## RECORDED DATA
▶
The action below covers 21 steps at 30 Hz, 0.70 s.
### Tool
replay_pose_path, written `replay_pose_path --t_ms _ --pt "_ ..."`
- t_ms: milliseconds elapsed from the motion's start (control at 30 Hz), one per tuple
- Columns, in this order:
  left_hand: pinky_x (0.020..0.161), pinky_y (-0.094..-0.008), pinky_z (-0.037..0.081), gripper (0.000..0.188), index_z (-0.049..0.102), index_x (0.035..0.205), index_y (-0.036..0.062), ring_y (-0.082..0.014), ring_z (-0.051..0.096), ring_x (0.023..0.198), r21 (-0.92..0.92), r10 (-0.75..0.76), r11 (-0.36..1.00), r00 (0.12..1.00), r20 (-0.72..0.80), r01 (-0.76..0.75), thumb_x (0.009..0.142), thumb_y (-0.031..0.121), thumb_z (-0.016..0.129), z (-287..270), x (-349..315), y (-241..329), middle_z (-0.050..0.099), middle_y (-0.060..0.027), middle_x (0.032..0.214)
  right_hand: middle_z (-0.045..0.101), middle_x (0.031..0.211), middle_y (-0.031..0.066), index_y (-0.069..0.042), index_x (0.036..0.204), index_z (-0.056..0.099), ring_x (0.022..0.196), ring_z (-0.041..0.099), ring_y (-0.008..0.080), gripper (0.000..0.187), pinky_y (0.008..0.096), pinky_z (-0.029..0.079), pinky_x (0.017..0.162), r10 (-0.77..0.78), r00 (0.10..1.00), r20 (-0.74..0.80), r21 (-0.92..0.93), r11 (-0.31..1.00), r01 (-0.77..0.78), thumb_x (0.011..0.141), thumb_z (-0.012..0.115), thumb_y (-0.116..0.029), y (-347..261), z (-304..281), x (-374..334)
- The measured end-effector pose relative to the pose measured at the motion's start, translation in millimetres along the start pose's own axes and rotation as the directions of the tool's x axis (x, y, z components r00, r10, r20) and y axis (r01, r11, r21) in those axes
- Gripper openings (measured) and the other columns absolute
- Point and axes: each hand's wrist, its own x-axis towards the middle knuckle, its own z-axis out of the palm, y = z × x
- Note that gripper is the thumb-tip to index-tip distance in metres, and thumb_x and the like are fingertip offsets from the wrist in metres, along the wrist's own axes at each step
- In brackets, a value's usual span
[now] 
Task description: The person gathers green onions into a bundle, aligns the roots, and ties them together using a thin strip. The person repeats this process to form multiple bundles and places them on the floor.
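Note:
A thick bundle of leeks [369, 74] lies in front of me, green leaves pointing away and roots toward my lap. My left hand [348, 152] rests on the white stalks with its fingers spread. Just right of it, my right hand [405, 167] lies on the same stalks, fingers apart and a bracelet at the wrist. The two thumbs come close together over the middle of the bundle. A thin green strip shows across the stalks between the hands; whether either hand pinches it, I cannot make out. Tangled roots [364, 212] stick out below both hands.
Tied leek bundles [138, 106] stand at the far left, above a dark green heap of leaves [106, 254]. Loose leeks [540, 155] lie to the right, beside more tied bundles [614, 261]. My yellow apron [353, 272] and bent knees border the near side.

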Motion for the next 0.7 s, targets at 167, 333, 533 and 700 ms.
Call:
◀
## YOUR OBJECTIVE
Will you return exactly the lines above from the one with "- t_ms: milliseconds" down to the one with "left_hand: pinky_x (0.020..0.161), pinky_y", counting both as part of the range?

## SOLUTION TO THIS TASK
- t_ms: milliseconds elapsed from the motion's start (control at 30 Hz), one per tuple
- Columns, in this order:
  left_hand: pinky_x (0.020..0.161), pinky_y (-0.094..-0.008), pinky_z (-0.037..0.081), gripper (0.000..0.188), index_z (-0.049..0.102), index_x (0.035..0.205), index_y (-0.036..0.062), ring_y (-0.082..0.014), ring_z (-0.051..0.096), ring_x (0.023..0.198), r21 (-0.92..0.92), r10 (-0.75..0.76), r11 (-0.36..1.00), r00 (0.12..1.00), r20 (-0.72..0.80), r01 (-0.76..0.75), thumb_x (0.009..0.142), thumb_y (-0.031..0.121), thumb_z (-0.016..0.129), z (-287..270), x (-349..315), y (-241..329), middle_z (-0.050..0.099), middle_y (-0.060..0.027), middle_x (0.032..0.214)

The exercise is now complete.